» MATERIAL PROVIDED
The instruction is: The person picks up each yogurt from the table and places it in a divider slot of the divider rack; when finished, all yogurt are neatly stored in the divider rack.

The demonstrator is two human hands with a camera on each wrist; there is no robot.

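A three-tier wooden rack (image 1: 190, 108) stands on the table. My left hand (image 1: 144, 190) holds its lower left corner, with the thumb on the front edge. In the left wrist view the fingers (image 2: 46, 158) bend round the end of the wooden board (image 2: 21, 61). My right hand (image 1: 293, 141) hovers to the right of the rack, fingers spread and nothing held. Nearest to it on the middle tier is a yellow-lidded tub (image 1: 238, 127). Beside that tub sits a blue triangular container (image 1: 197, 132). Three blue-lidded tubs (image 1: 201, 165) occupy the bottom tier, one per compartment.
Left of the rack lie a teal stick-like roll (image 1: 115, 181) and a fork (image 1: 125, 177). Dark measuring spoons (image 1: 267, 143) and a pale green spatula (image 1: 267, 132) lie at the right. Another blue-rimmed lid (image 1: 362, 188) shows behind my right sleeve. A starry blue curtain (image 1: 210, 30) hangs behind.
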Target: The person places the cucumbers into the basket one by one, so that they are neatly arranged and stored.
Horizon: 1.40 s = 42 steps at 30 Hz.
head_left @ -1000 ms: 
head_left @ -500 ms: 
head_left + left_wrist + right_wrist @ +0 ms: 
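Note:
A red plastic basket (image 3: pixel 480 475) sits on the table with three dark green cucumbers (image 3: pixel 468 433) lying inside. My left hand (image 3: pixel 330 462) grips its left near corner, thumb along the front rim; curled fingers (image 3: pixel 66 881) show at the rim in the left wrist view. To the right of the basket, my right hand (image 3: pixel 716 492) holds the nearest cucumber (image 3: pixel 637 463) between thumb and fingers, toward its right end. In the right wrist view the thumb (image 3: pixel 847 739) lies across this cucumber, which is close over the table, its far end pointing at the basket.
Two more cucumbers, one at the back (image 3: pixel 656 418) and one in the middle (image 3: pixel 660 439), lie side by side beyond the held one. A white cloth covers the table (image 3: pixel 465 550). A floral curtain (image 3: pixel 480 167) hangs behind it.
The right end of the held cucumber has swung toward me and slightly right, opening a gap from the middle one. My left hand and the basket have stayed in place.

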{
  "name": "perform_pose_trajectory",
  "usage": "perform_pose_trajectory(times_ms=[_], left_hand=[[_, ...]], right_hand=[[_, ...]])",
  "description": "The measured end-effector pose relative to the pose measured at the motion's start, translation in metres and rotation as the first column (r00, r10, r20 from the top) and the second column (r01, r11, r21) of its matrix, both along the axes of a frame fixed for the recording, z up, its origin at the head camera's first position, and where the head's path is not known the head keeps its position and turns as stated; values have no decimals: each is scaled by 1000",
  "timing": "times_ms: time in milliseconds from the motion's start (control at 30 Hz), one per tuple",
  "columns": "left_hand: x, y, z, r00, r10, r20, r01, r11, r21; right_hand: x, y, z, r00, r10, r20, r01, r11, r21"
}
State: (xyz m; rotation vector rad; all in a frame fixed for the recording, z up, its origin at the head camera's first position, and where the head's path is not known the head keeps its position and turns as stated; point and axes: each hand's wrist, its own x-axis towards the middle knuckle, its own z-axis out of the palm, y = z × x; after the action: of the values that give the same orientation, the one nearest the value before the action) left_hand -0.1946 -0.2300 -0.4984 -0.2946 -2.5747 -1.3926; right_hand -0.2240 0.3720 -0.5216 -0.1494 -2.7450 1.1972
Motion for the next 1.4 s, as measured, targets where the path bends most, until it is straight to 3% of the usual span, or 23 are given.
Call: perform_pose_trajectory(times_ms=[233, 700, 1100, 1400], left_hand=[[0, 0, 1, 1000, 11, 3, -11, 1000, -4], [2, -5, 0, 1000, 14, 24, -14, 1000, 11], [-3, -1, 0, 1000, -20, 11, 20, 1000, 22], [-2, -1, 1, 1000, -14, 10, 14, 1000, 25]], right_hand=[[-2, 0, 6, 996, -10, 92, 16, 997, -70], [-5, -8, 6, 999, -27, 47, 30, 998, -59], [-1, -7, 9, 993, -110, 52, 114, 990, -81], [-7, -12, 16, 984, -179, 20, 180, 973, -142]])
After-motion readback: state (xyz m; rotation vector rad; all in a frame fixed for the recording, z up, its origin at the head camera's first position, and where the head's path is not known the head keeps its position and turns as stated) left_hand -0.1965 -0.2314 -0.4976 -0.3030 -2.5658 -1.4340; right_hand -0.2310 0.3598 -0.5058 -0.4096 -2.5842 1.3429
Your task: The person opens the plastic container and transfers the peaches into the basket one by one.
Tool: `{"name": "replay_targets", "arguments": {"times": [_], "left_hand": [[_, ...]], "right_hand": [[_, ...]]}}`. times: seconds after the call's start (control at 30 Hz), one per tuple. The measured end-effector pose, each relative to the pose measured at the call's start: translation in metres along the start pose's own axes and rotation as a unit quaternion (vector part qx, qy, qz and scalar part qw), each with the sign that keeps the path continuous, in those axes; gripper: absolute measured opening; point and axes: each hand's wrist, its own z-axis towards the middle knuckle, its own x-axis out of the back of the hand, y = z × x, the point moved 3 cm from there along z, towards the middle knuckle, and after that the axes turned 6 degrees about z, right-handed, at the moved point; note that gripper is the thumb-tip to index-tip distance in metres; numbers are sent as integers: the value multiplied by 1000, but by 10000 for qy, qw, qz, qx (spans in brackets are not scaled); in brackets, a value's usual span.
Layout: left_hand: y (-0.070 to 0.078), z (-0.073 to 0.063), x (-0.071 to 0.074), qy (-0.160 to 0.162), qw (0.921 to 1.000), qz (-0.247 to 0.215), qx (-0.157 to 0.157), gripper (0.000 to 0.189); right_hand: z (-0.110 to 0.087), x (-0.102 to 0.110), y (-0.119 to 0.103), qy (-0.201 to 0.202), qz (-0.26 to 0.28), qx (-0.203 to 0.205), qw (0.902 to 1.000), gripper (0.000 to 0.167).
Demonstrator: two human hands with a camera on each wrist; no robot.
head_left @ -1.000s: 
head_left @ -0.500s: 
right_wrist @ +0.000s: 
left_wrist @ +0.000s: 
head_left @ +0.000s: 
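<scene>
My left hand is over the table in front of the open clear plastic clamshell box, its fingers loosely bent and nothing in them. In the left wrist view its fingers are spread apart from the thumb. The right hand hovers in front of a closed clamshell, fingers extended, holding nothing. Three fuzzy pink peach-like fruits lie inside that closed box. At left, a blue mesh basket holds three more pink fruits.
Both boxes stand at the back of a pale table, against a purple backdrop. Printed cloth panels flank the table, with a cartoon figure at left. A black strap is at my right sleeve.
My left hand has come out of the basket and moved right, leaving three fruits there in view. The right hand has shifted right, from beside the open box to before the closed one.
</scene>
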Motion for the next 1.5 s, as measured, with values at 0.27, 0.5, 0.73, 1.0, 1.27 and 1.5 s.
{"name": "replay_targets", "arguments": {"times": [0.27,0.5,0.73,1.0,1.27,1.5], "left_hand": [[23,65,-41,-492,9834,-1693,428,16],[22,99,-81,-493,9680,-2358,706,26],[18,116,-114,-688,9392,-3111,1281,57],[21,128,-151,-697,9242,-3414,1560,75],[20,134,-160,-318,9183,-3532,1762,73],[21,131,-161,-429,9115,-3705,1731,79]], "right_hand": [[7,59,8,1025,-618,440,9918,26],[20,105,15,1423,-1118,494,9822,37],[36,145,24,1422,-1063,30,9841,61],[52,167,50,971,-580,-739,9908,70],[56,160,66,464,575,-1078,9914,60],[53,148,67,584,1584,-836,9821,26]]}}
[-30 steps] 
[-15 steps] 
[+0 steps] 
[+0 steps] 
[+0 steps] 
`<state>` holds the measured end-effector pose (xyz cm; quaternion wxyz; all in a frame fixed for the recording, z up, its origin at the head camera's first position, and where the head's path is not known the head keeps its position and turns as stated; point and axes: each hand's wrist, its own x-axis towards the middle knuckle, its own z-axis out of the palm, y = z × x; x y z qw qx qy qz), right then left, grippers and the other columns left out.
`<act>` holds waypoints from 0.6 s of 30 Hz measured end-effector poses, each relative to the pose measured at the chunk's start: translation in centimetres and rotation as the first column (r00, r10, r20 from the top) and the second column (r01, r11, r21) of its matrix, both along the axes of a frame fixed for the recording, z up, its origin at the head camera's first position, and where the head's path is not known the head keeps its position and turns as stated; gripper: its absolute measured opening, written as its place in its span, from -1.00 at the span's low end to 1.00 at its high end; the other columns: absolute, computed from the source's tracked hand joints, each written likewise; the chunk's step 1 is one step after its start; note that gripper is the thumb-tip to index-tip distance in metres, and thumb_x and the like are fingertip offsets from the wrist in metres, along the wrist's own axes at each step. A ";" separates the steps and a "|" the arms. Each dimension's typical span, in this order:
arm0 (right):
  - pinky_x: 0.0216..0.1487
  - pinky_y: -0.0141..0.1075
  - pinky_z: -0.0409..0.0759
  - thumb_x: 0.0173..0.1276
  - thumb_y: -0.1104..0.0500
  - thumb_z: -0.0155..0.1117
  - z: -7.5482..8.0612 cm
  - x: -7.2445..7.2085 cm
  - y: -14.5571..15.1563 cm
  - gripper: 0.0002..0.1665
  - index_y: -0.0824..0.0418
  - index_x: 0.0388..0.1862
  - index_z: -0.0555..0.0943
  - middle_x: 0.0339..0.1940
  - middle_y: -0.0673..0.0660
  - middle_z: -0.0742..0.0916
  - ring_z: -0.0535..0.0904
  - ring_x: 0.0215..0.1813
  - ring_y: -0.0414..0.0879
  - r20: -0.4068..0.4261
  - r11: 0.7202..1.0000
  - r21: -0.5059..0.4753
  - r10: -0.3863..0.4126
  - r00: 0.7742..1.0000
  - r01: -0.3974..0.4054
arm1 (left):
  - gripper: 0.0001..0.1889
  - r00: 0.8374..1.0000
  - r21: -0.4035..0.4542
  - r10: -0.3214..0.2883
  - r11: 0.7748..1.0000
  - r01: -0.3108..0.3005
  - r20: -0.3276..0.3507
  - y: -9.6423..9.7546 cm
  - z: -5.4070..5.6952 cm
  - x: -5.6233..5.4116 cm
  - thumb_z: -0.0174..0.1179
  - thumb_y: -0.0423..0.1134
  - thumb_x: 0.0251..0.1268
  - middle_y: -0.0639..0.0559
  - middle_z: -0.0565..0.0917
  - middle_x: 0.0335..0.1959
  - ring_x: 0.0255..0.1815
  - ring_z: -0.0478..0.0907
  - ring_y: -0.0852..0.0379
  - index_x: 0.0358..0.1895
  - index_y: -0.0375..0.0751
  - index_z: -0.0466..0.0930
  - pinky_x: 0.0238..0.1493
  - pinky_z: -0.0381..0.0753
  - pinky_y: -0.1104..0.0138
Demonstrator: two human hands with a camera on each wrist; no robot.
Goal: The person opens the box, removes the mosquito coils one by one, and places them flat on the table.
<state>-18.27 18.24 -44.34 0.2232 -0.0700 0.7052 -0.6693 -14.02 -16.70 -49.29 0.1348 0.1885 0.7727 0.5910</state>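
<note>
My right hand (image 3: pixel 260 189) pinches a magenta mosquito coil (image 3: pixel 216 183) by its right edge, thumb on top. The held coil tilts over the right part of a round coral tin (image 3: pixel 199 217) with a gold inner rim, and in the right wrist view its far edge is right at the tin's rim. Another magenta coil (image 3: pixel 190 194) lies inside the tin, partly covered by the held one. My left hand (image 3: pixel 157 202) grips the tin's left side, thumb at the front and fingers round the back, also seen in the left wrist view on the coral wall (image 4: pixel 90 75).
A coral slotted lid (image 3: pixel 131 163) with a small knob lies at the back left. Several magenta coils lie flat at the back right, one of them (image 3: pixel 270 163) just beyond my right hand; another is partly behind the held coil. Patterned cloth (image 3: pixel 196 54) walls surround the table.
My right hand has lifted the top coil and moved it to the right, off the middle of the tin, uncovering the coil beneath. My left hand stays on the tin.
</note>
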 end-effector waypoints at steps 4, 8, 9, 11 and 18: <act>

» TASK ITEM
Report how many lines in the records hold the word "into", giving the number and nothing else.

» RESPONSE BELOW
2